TOMÁS SILVA/OBSERVADOR

Maria Filomena Mónica acaba de lançar o livro "O Político e o Cientista: Sócrates e Boaventura"

TOMÁS SILVA/OBSERVADOR

Maria Filomena Mónica: "Havia qualquer coisa em Sócrates que não batia certo"

No seu novo livro, "O Político e o Cientista", Maria Filomena Mónica olha para a natureza de duas figuras polémicas: Sócrates e Boaventura de Sousa Santos. Em entrevista, fala sobre os dois.

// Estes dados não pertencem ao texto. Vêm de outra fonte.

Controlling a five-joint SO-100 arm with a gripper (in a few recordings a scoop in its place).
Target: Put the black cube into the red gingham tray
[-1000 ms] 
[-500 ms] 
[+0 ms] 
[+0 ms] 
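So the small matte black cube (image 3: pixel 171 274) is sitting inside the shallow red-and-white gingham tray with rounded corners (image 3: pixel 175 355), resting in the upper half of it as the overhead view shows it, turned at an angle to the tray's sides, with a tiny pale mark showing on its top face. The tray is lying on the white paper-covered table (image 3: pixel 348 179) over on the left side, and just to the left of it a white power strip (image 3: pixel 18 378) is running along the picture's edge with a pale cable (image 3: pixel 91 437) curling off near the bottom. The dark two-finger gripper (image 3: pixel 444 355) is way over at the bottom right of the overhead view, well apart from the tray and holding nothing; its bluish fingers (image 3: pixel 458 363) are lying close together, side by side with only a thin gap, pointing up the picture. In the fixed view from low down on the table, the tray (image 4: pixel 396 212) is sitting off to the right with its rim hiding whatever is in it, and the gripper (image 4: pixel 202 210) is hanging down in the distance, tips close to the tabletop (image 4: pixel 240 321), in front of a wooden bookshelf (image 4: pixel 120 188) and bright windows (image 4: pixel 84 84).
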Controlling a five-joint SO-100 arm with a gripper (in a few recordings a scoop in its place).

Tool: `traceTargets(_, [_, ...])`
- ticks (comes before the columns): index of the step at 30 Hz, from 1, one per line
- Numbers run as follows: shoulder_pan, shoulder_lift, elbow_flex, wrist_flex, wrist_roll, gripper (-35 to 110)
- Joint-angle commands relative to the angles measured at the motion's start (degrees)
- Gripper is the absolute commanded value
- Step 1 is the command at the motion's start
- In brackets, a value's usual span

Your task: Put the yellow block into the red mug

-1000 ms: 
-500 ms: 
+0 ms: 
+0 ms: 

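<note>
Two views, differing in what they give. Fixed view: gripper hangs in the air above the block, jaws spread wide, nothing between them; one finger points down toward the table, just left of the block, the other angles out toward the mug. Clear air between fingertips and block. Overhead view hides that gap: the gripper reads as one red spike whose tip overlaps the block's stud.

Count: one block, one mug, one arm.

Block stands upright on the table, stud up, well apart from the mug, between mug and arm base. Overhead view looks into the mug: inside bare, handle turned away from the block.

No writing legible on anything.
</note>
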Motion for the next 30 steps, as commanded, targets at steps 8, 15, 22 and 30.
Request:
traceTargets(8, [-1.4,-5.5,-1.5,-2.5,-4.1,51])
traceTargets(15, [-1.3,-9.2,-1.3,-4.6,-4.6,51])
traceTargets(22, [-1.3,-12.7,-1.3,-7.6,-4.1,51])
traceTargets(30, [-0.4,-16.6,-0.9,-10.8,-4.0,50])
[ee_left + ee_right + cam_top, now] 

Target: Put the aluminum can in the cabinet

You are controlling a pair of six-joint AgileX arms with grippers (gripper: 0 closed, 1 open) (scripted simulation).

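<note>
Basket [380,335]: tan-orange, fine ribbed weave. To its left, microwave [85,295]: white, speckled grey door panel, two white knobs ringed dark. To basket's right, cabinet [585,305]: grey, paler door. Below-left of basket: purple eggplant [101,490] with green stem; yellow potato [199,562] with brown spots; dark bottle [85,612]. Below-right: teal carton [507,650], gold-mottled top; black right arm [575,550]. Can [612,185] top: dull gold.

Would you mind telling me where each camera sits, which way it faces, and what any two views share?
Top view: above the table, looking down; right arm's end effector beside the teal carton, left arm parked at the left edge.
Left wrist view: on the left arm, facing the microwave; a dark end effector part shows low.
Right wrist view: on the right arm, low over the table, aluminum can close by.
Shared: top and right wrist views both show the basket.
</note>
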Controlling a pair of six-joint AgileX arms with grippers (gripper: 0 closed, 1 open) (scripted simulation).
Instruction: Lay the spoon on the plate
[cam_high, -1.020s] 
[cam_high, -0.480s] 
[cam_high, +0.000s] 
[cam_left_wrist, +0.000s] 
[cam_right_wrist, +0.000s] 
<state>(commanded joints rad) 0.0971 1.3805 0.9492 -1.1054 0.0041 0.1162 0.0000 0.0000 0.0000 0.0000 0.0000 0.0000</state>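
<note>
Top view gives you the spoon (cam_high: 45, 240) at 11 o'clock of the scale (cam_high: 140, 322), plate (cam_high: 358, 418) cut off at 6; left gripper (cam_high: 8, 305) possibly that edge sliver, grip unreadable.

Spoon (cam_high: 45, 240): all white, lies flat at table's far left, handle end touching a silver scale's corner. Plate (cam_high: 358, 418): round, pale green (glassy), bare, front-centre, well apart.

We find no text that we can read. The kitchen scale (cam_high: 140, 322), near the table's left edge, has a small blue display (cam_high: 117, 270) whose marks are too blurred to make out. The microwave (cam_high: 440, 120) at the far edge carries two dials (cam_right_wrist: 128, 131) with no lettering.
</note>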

Maria Filomena Mónica foi a convidada desta quarta-feira de José Manuel Fernandes e Carla Jorge de Carvalho no programa Contra-Corrente, da Rádio Observador. O novo livro da autora e socióloga, “O Político e o Cientista: Sócrates e Boaventura” (Relógio d’Água), serviu de ponto de partida para uma conversa que abordou temas como o estado da classe política, a cultura de assédio no meio académico, a normalização da “cunha” na sociedade portuguesa e os avisos que a própria autora recebeu a propósito do novo livro.

No livro, fala de Portugal como um país triste e compara-o com o Reino Unido. Porquê?
O Reino Unido tem dos campos mais férteis da Europa. Chove quando deve chover, faz sol quando deve. O solo é provavelmente um dos mais ricos, por isso é que no século XVIII a agricultura em Inglaterra já era tão próspera. E depois deram o salto para a Revolução Industrial, que começou ali porque havia também artesãos relativamente qualificados. Nós não tínhamos nada disto.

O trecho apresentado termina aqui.